_Exercise prompt_
A single number is the whole answer: the count of lines in the records where "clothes" occurs.

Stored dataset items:
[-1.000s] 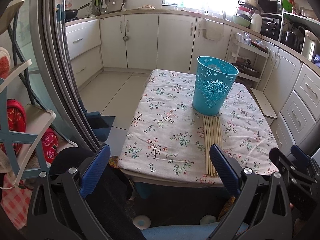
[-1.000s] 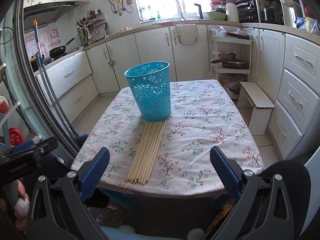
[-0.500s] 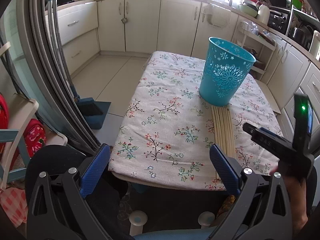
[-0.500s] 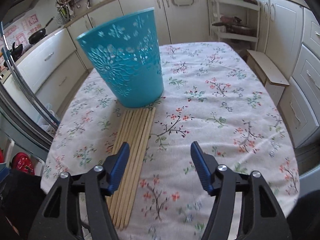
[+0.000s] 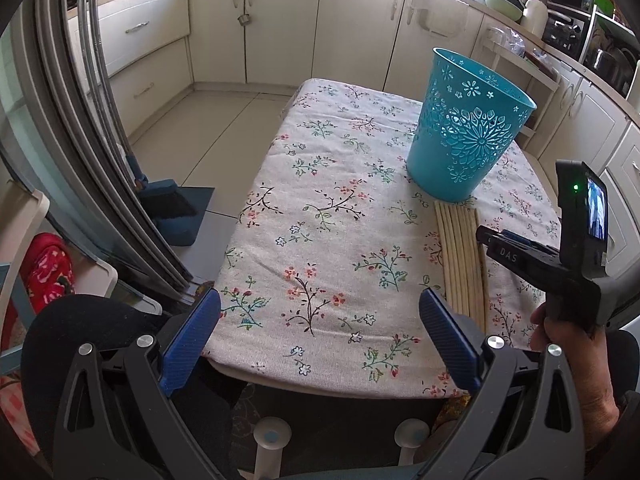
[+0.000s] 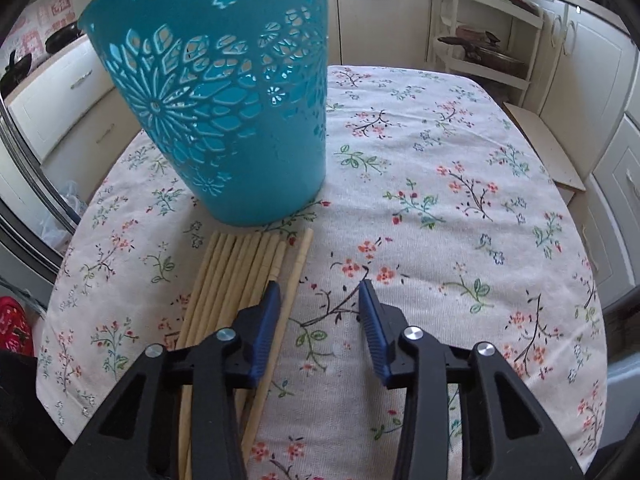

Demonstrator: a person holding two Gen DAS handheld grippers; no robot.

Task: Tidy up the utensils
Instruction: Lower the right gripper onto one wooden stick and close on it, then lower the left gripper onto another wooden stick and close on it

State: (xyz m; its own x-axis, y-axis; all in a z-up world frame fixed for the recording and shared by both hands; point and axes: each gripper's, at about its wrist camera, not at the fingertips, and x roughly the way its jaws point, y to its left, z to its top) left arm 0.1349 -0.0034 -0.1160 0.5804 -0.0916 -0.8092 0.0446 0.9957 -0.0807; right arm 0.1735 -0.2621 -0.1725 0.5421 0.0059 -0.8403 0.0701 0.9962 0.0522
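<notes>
A teal cut-out plastic bin [image 5: 466,132] stands upright on the flowered tablecloth [image 5: 320,248]. Several wooden chopsticks [image 5: 460,256] lie side by side just in front of it. In the right wrist view the bin [image 6: 224,108] looms close and the chopsticks [image 6: 236,276] lie below it. My right gripper [image 6: 318,304] is open, low over the cloth, its left finger [image 6: 268,320] over the rightmost chopsticks; it also shows at the right of the left wrist view [image 5: 490,236]. My left gripper [image 5: 320,340] is open and empty at the table's near edge.
White kitchen cabinets [image 5: 280,24] line the far wall. A small wooden step stool [image 6: 540,144] stands right of the table. A dustpan [image 5: 176,208] lies on the floor at the left, beside a door frame [image 5: 80,132]. A shelf rack [image 6: 480,40] holds pans.
My right gripper has moved forward and down to the chopsticks and its jaws have narrowed. My left gripper has edged closer to the table and tilted down.
</notes>
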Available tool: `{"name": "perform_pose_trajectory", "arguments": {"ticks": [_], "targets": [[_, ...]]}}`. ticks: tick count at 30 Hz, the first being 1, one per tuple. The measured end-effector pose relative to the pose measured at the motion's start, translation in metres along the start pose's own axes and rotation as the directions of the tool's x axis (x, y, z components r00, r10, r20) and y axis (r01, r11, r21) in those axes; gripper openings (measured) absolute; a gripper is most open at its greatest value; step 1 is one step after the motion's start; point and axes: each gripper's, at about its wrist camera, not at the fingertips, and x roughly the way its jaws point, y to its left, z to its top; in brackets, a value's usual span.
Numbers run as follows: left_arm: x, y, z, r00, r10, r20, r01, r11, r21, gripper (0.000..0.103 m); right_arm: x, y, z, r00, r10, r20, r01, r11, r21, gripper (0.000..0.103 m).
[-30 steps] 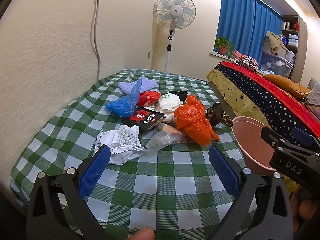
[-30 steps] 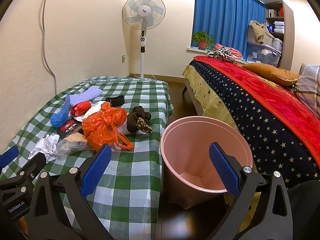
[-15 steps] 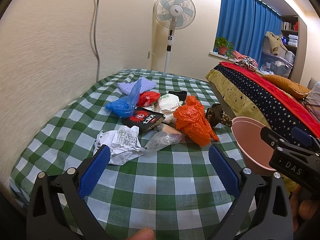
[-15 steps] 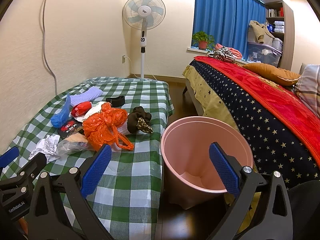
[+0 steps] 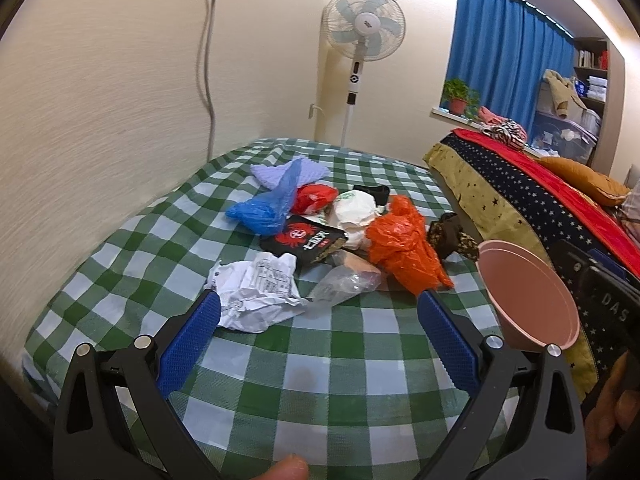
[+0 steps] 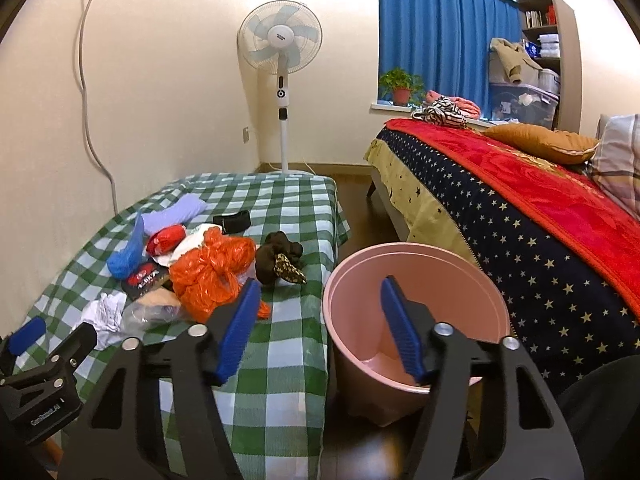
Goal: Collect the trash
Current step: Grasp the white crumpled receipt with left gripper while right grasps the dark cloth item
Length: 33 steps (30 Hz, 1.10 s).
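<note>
A pile of trash lies on the green checked table (image 5: pixel 320 368): crumpled white paper (image 5: pixel 256 290), a clear plastic bag (image 5: pixel 344 282), an orange bag (image 5: pixel 404 246), a black snack packet (image 5: pixel 308 240), a blue bag (image 5: pixel 268 204) and a dark wrapper (image 5: pixel 452 236). A pink bin (image 6: pixel 416 308) stands on the floor right of the table. My left gripper (image 5: pixel 318 320) is open and empty, just short of the paper. My right gripper (image 6: pixel 320 320) is half closed and empty, with one finger over the table edge and the other over the bin.
A bed with a red and starred cover (image 6: pixel 540 208) stands right of the bin. A standing fan (image 6: pixel 282 52) is at the far wall. A lilac cloth (image 5: pixel 280 172) and a black item (image 5: pixel 374 192) lie at the back of the table.
My right gripper's jaws have narrowed from wide open to about half. My left gripper has barely moved and stays open. The trash pile has not moved.
</note>
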Motion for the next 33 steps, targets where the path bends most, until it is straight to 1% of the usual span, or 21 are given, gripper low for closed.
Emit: {"name": "perform_pose_trajectory", "arguments": {"ticks": [2, 6, 7, 11, 13, 15, 18, 22, 25, 30, 33], "targets": [[0.003, 0.004, 0.001, 1.000, 0.010, -0.001, -0.010, 1.000, -0.009, 0.095, 0.004, 0.001, 0.001, 1.000, 0.022, -0.005, -0.022, 1.000, 0.007, 0.057], [0.010, 0.009, 0.004, 0.999, 0.033, 0.010, -0.033, 0.999, -0.015, 0.088, 0.015, 0.004, 0.003, 0.998, 0.054, -0.020, -0.053, 0.998, 0.020, 0.056], [0.012, 0.010, 0.005, 0.999, 0.038, 0.011, -0.038, 0.999, -0.016, 0.084, 0.021, 0.005, 0.005, 0.998, 0.061, -0.025, -0.061, 0.998, 0.027, 0.056], [0.018, 0.016, 0.009, 0.998, 0.060, 0.010, -0.059, 0.998, -0.025, 0.078, 0.035, 0.005, 0.011, 0.997, 0.074, -0.035, -0.073, 0.997, 0.037, 0.056], [0.025, 0.020, 0.012, 0.997, 0.084, -0.003, -0.084, 0.996, -0.031, 0.074, 0.044, 0.006, 0.013, 0.996, 0.079, -0.045, -0.078, 0.996, 0.038, 0.056], [0.032, 0.025, 0.014, 0.993, 0.113, -0.019, -0.114, 0.993, -0.041, 0.074, 0.054, 0.007, 0.017, 0.995, 0.085, -0.056, -0.082, 0.996, 0.040, 0.056], [0.043, 0.033, 0.015, 0.990, 0.132, -0.057, -0.136, 0.988, -0.068, 0.069, 0.073, 0.009, 0.023, 0.994, 0.085, -0.072, -0.083, 0.996, 0.039, 0.056], [0.058, 0.041, 0.014, 0.985, 0.140, -0.106, -0.151, 0.983, -0.101, 0.068, 0.097, 0.012, 0.029, 0.993, 0.083, -0.088, -0.080, 0.996, 0.043, 0.056], [0.063, 0.044, 0.013, 0.981, 0.150, -0.121, -0.164, 0.980, -0.111, 0.068, 0.117, 0.016, 0.030, 0.990, 0.089, -0.112, -0.084, 0.996, 0.043, 0.057], [0.071, 0.050, 0.008, 0.974, 0.156, -0.164, -0.179, 0.974, -0.140, 0.068, 0.142, 0.022, 0.026, 0.982, 0.102, -0.160, -0.096, 0.994, 0.044, 0.059], [0.074, 0.055, 0.006, 0.969, 0.162, -0.188, -0.194, 0.967, -0.166, 0.068, 0.153, 0.029, 0.021, 0.977, 0.106, -0.186, -0.103, 0.994, 0.024, 0.060]]}}
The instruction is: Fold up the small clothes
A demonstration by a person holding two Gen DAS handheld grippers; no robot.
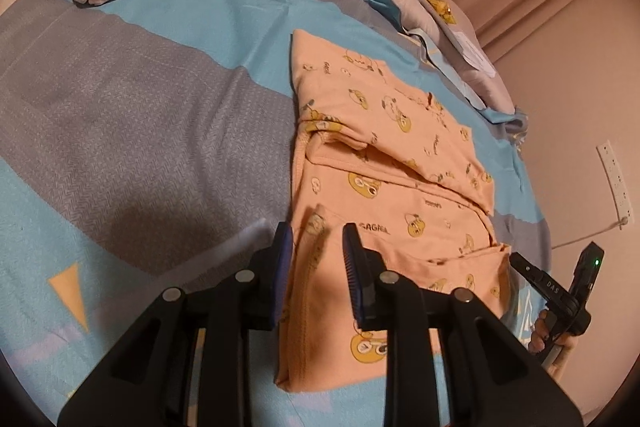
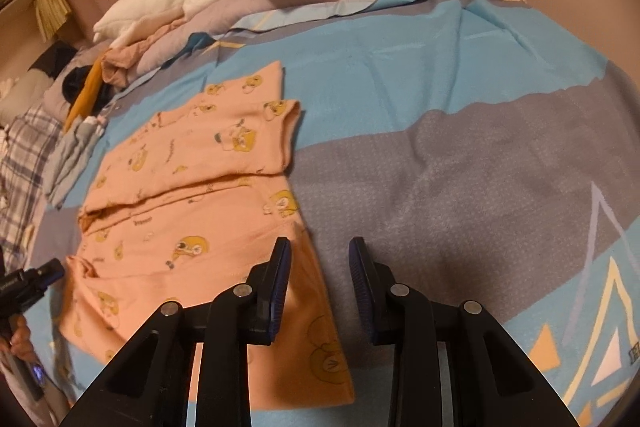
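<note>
Both claws hang open and empty over the bed (image 2: 440, 75): left claw (image 1: 318, 259) straddling the near hem of the peach pajama top (image 1: 384, 163), right claw (image 2: 320, 267) beside its other near corner. Partly folded, the top runs lengthwise away from both toward the pillows, so the left claw looks nearer for the next fold.
</note>
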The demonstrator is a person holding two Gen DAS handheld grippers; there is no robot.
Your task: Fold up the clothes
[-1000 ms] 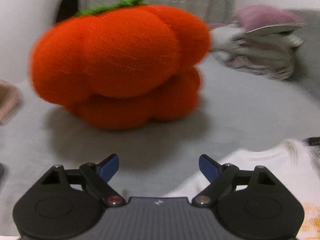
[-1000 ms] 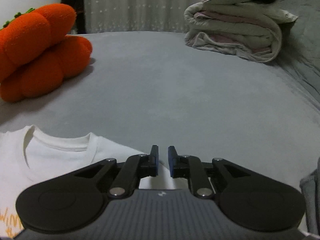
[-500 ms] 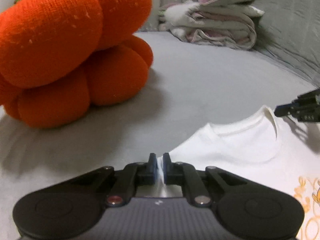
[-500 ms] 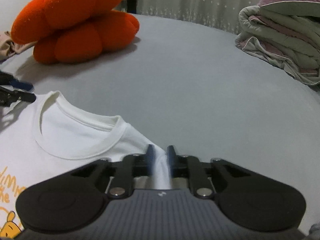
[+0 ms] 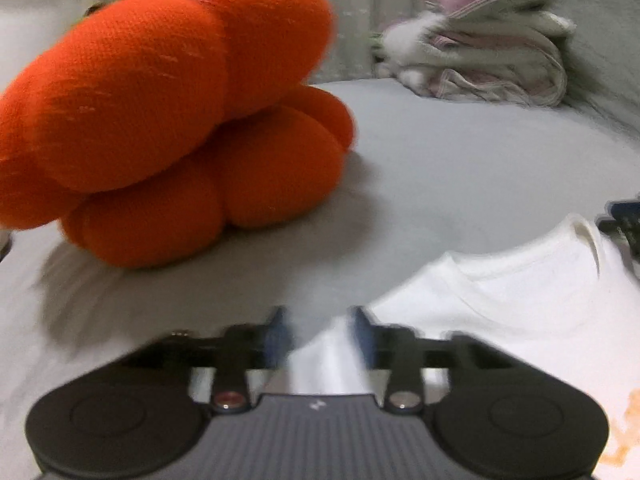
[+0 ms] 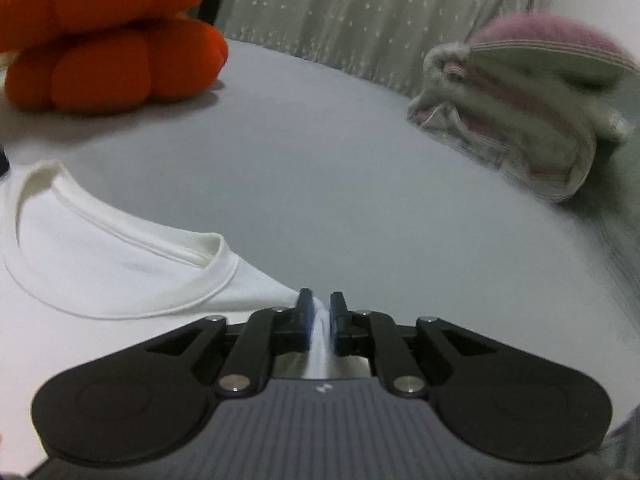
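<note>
Left gripper [image 5: 320, 334]: its jaws are opening. A bit of the white shirt [image 5: 520, 304] is between them, at one shoulder. The picture is blurry, but the pads look off the cloth, so it seems let go.

Right gripper [image 6: 319, 316]: its jaws are opening too. A pinch of the shirt's other shoulder sits between the fingers [image 6: 303, 312]. The cloth looks still pinched there, though the grip is coming loose.

Shirt: it lies flat on the grey bed [image 6: 360, 184], front up, neck hole [image 6: 116, 236] toward the far side. Some orange print [image 5: 624, 432] shows low down on the front.

Done: the shirt looks spread out, with both shoulders set down. No fold shows in the part the cameras see.

Left to do: likely all the folding. The sleeves and sides need to go in, then the bottom goes up. The lower part of the shirt is out of view, so that part cannot be told.

Nearby: an orange pumpkin pillow [image 5: 168, 112] sits just past the shirt. A pile of blankets [image 6: 528, 108] is well apart, far back.
</note>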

_Solved problem_
2